The fourth is methodological transparency. Official statistics earn public trust because their methods are published, replicable, and open to scrutiny. Proprietary algorithms and commercial data-processing pipelines are often the opposite. Closing that gap will require sufficient transparency around methodology, sampling, processing, and limitations to enable independent validation while protecting legitimate commercial interests.

The fifth is public trust, and social license. Legal authority to access and reuse data is not the same as public legitimacy. Even where data sharing is lawful and privacy-preserving, people may still question whether particular uses align with their expectations and values. Building a social license for the reuse of non-traditional data requires transparency, meaningful public engagement, clear articulation of public value, robust privacy protections, and accountable governance. Without public confidence and legitimacy, technically sound data initiatives may struggle to achieve long-term sustainability.
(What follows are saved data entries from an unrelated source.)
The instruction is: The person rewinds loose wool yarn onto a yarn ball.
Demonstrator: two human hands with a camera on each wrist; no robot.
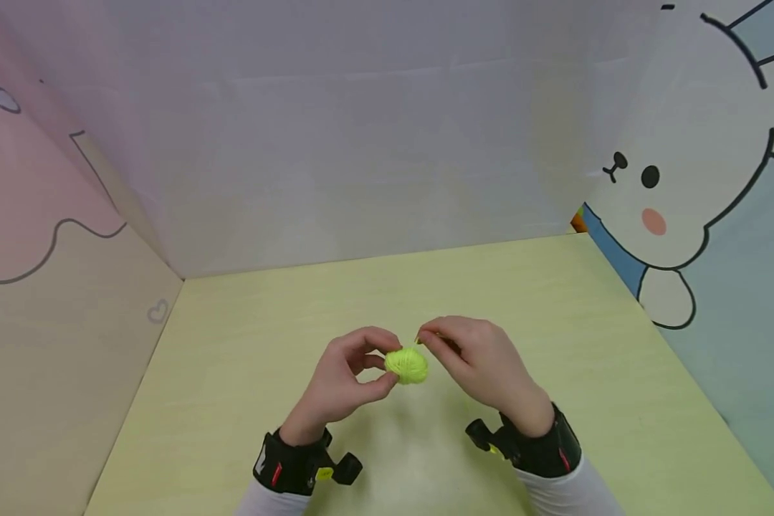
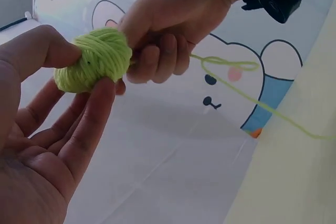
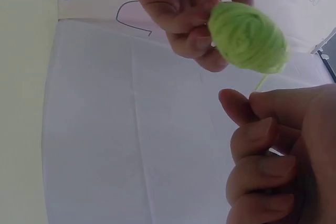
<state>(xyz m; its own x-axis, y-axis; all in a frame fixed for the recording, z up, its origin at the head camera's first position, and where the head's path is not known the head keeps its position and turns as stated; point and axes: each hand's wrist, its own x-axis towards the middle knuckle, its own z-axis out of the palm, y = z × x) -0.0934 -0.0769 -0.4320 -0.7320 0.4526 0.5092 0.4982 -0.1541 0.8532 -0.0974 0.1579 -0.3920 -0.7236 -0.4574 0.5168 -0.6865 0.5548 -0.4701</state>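
Note:
A small ball of bright yellow-green yarn (image 1: 407, 365) is held up over the table by my left hand (image 1: 348, 373), pinched between thumb and fingers at its left end. Close to its upper right side, my right hand (image 1: 480, 358) pinches a strand of the same yarn between thumb and forefinger, the other fingers curled in. A short length of strand (image 3: 261, 82) runs from the ball to those fingertips in the right wrist view. In the left wrist view, a loose yarn tail (image 2: 283, 114) with a folded loop trails out past the right hand.
Beneath both hands lies a pale yellow-green table (image 1: 264, 322). A plain whitish sheet (image 1: 361, 143) hangs behind it, with cartoon-printed panels (image 1: 658, 179) at the right and left sides. Each wrist wears a black strap with a small camera (image 1: 347, 469).

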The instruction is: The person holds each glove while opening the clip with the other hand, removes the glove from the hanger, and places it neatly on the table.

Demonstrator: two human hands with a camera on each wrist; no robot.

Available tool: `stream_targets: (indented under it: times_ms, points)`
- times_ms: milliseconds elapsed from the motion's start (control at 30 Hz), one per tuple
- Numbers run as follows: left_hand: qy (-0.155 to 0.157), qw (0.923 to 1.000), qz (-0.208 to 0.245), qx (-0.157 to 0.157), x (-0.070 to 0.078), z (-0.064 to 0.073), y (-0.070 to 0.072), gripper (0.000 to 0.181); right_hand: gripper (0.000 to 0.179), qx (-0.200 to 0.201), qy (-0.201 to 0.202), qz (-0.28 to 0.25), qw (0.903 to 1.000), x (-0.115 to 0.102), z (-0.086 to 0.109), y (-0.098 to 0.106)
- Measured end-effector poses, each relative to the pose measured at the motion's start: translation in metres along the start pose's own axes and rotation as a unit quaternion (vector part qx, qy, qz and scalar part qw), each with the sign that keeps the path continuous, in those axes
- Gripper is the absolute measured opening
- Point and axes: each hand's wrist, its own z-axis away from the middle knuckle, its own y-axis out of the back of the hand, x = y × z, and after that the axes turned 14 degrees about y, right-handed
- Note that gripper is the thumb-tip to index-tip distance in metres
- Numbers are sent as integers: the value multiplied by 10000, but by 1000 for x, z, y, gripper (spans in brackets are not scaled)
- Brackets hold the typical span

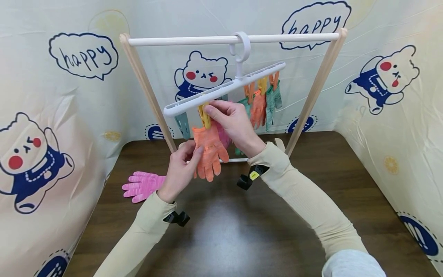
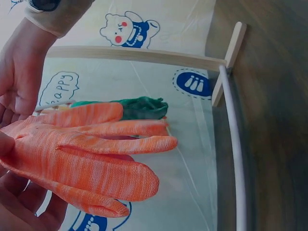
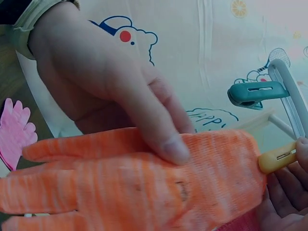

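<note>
Just below the fingers of the right hand (image 1: pixel 239 125), clamped on the yellow clip (image 1: pixel 205 120), the orange glove (image 1: pixel 209 150) hung long axis downward, its edge pinched by the nearer left hand (image 1: pixel 180 167).

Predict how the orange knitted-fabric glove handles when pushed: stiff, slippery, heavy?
Likely floppy and light: the orange knitted-fabric glove looks thin and hangs fingers-down. Probably not slippery, given its visible knit texture.

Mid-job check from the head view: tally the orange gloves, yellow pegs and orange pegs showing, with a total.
Orange gloves: 2
Yellow pegs: 2
Orange pegs: 2
Total: 6
</note>
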Motion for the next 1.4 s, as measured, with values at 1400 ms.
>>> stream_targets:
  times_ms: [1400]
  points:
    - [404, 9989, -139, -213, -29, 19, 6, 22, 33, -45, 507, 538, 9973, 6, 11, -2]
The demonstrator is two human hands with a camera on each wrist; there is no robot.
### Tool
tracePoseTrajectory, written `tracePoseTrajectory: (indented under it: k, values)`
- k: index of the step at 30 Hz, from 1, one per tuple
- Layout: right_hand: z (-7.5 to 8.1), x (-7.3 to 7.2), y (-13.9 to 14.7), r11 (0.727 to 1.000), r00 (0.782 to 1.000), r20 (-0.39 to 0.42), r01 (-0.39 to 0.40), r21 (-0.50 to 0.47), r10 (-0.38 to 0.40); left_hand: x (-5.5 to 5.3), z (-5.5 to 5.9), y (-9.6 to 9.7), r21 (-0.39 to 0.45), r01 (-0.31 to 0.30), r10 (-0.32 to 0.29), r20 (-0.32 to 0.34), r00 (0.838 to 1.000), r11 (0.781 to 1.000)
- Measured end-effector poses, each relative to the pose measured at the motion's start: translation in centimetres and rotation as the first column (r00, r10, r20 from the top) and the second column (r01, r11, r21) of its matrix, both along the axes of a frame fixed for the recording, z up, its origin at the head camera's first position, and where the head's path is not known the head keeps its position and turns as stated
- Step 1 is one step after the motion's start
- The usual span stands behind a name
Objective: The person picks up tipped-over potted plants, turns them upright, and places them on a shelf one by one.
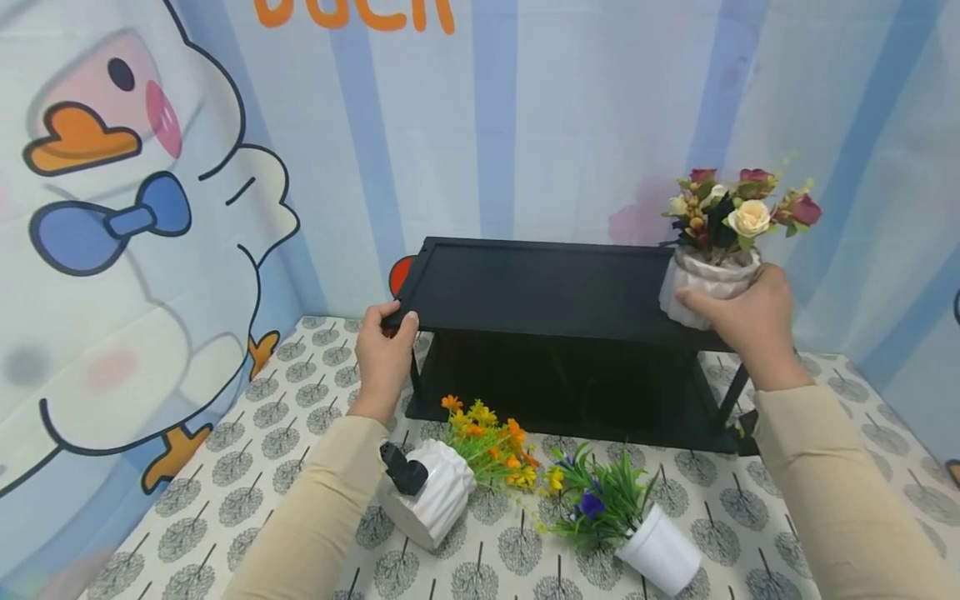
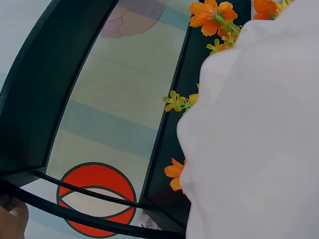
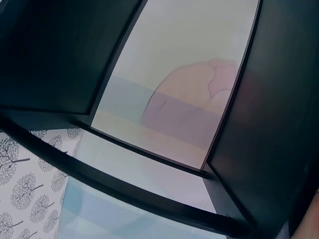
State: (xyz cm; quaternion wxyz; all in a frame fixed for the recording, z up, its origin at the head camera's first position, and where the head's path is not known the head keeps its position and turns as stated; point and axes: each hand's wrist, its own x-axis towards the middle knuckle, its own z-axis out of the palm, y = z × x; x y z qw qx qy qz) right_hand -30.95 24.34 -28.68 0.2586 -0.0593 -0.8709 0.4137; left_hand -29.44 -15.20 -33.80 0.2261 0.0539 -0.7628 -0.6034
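A black two-tier shelf (image 1: 540, 287) stands on the table in the head view. My left hand (image 1: 384, 367) grips its top tier at the front left corner, thumb near the front edge. At the right end of that tier, my right hand (image 1: 757, 321) holds a white ribbed pot (image 1: 708, 279) of artificial roses (image 1: 748, 218), thumb across its front. The pot is upright, its base over the tier. In the left wrist view, part of the left hand (image 2: 12, 219) shows at the shelf's side bar. The right wrist view shows both tiers but not the pot.
Below my left forearm a white fluted pot (image 1: 431, 496) with orange and yellow flowers (image 1: 495, 442) lies on its side. A smaller white pot (image 1: 660, 550) with green leaves and purple flowers lies tipped to its right. A patterned cloth (image 1: 247, 467) covers the table; a duck-print curtain (image 1: 570, 125) hangs behind.
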Motion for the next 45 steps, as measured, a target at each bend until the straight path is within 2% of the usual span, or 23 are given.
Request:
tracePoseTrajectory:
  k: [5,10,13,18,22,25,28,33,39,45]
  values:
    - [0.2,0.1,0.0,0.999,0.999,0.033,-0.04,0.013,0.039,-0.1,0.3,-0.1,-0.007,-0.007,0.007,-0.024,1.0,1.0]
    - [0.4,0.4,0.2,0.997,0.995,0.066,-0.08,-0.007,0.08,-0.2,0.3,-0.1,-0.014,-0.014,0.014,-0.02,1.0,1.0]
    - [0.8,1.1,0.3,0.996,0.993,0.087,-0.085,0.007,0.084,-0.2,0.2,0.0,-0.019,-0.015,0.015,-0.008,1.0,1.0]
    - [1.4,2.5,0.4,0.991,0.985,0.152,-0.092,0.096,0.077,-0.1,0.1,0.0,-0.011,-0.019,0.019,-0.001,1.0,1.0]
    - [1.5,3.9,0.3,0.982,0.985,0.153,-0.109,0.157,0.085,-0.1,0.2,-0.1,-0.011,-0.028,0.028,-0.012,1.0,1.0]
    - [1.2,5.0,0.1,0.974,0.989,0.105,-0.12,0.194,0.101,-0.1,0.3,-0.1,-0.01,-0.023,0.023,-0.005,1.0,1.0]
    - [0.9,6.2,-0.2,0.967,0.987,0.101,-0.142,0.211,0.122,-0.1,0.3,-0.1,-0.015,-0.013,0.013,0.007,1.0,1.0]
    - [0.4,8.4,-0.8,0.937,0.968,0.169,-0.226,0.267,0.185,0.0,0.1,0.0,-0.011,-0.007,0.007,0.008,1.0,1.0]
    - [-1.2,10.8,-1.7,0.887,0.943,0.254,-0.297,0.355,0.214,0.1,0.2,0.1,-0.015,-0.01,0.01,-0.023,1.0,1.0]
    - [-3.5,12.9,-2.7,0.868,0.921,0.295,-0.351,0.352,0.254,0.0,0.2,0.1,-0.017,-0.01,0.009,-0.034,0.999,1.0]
The sixth is institutional capacity and data stewardship. Statistical agencies built around survey methodology now require additional capabilities in data engineering, privacy-enhancing technologies, machine learning, legal and contractual negotiation, and partnership management. More fundamentally, they need to build data stewardship capacity — the ability to responsibly identify, access, govern, integrate, and reuse data generated outside government in ways that maximize public value while minimizing risks. The Census Bureau’s Experimental Data Products program illustrates how these capabilities can be developed incrementally through experimentation, rigorous evaluation, and public engagement, but scaling this approach across the federal statistical system remains a significant undertaking.

Finally, there is the question of governance and standards. Each initiative described above currently operates under its own definitions, access arrangements, quality frameworks, and governance mechanisms. For non-traditional data to become a genuine third pillar of national statistics alongside surveys and administrative records, the field will require shared quality standards, common frameworks for assessing fitness for purpose, interoperable governance practices, and clearer federal guidance on when and how non-traditional data can appropriately contribute to official statistics rather than simply complement them.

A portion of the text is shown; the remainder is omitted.